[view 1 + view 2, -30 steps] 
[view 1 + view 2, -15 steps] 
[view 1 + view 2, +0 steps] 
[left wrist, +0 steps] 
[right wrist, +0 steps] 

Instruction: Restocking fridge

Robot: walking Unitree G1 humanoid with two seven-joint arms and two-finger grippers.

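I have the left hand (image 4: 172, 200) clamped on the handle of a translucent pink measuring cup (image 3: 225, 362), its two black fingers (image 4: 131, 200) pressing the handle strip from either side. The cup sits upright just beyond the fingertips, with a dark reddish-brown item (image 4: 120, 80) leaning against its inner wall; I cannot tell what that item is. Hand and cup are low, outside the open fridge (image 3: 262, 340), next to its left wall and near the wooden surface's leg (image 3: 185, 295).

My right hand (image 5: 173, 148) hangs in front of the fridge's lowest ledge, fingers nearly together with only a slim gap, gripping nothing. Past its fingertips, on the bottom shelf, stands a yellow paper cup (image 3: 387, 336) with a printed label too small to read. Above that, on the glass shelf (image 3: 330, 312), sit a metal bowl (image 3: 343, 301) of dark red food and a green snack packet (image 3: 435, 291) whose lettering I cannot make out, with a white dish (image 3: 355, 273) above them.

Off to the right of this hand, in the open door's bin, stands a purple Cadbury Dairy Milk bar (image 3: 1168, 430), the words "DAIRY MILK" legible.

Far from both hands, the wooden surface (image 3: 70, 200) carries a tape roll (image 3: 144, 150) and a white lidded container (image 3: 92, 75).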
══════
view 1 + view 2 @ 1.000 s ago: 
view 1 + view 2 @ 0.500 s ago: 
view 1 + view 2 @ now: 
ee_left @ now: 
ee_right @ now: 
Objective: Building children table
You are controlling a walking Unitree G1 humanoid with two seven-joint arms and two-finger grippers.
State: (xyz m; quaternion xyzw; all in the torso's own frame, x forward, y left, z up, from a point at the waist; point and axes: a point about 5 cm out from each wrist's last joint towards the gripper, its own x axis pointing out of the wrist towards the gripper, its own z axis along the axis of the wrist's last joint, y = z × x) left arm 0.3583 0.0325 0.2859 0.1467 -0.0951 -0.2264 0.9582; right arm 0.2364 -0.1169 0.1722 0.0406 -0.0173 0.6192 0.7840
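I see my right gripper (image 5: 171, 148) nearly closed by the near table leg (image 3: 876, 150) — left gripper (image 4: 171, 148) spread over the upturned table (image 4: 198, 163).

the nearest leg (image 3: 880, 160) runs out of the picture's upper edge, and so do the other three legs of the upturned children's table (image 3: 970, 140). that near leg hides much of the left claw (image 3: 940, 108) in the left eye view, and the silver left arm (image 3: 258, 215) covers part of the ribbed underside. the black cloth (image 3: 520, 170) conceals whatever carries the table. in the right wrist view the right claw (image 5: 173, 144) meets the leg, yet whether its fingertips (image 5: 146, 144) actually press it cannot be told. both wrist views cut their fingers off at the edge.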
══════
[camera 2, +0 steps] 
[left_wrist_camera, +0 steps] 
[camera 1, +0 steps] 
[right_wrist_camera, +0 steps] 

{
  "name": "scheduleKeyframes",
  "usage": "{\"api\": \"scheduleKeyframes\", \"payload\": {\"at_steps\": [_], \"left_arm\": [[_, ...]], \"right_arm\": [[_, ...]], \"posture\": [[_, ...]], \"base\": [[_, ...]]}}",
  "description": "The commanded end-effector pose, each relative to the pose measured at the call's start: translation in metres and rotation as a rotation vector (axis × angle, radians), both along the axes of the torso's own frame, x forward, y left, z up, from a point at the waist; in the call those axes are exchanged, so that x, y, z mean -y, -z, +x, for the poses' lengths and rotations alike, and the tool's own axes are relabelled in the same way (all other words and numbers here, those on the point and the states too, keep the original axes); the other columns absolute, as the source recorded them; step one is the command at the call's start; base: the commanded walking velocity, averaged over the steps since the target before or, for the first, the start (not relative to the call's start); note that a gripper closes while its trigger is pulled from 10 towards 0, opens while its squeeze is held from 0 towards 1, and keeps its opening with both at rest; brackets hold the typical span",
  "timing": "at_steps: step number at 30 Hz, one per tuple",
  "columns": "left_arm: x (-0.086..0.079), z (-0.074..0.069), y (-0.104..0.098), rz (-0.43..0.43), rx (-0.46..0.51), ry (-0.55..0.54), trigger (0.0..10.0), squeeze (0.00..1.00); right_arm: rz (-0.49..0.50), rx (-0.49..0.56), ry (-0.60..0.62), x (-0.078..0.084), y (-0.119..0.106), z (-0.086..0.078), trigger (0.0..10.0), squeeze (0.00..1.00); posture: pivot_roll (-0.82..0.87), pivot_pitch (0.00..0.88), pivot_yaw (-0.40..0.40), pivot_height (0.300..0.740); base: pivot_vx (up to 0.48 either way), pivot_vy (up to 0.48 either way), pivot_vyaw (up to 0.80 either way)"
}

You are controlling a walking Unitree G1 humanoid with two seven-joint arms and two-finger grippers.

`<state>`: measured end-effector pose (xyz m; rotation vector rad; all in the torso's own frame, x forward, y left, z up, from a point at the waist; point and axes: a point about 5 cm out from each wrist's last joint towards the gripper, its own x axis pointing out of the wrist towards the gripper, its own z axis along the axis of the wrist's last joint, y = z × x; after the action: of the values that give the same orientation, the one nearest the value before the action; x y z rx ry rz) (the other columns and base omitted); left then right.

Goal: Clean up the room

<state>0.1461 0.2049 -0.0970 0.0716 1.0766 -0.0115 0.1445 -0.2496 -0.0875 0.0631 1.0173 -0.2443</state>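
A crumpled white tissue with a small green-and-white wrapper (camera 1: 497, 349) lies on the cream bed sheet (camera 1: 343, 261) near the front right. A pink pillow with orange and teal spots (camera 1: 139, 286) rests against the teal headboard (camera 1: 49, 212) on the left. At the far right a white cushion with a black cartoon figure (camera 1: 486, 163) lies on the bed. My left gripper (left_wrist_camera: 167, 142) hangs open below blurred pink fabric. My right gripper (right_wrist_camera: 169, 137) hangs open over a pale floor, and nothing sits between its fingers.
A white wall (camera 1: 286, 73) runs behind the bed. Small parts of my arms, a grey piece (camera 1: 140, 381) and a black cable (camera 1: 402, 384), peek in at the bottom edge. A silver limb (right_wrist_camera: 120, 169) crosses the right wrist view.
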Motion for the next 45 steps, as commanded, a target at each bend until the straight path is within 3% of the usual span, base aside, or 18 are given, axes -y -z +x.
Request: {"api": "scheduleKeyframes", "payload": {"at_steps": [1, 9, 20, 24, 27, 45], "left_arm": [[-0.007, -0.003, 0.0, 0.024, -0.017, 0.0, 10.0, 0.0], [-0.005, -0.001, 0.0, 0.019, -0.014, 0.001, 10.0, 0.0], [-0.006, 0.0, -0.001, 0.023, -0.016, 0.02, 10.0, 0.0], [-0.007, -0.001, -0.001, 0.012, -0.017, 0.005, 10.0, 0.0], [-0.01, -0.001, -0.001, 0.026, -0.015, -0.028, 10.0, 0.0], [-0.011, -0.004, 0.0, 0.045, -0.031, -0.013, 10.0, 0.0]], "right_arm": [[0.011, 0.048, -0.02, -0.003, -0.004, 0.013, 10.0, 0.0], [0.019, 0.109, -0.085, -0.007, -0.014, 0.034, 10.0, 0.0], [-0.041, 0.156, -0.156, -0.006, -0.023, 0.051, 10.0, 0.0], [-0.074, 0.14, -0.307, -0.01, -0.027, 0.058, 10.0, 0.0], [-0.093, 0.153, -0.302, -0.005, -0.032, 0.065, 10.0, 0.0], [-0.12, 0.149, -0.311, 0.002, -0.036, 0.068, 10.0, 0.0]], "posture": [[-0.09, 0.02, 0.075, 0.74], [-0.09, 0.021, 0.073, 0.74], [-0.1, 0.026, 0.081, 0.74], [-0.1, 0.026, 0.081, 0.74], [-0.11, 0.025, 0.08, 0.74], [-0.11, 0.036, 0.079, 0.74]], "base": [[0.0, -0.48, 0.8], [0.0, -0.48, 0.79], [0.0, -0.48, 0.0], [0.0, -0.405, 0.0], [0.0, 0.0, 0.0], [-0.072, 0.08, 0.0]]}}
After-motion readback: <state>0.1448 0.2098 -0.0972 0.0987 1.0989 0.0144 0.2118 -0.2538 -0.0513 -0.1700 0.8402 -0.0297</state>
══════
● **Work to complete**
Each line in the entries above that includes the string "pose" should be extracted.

● **Expected answer**
  "description": "The commanded end-effector pose, each relative to the pose measured at the call's start: translation in metres and rotation as a rotation vector (axis × angle, radians), both along the axes of the torso's own frame, x forward, y left, z up, from a point at the waist; in the call those axes are exchanged, so that x, y, z mean -y, -z, +x, for the poses' lengths and rotations alike, and the tool's own axes are relabelled in the same way (all other words and numbers here, those on the point and the states too, keep the original axes); the other columns absolute, as the source recorded them; step one is the command at the call's start; base: the commanded walking velocity, averaged over the steps since the target before or, for the first, the start (not relative to the call's start); note that a gripper closes while its trigger is pulled from 10 towards 0, opens while its squeeze is held from 0 towards 1, and keeps its opening with both at rest; brackets hold the typical span",
`<state>`: measured end-effector pose (xyz m; rotation vector rad; all in the torso's own frame, x forward, y left, z up, from a point at the waist; point and axes: a point about 5 cm out from each wrist's last joint towards the gripper, its own x axis pointing out of the wrist towards the gripper, its own z axis along the axis of the wrist's last joint, y = z × x; after the action: of the values that give the same orientation, the one nearest the value before the action; x y z rx ry rz) (the other columns and base omitted); left then right.

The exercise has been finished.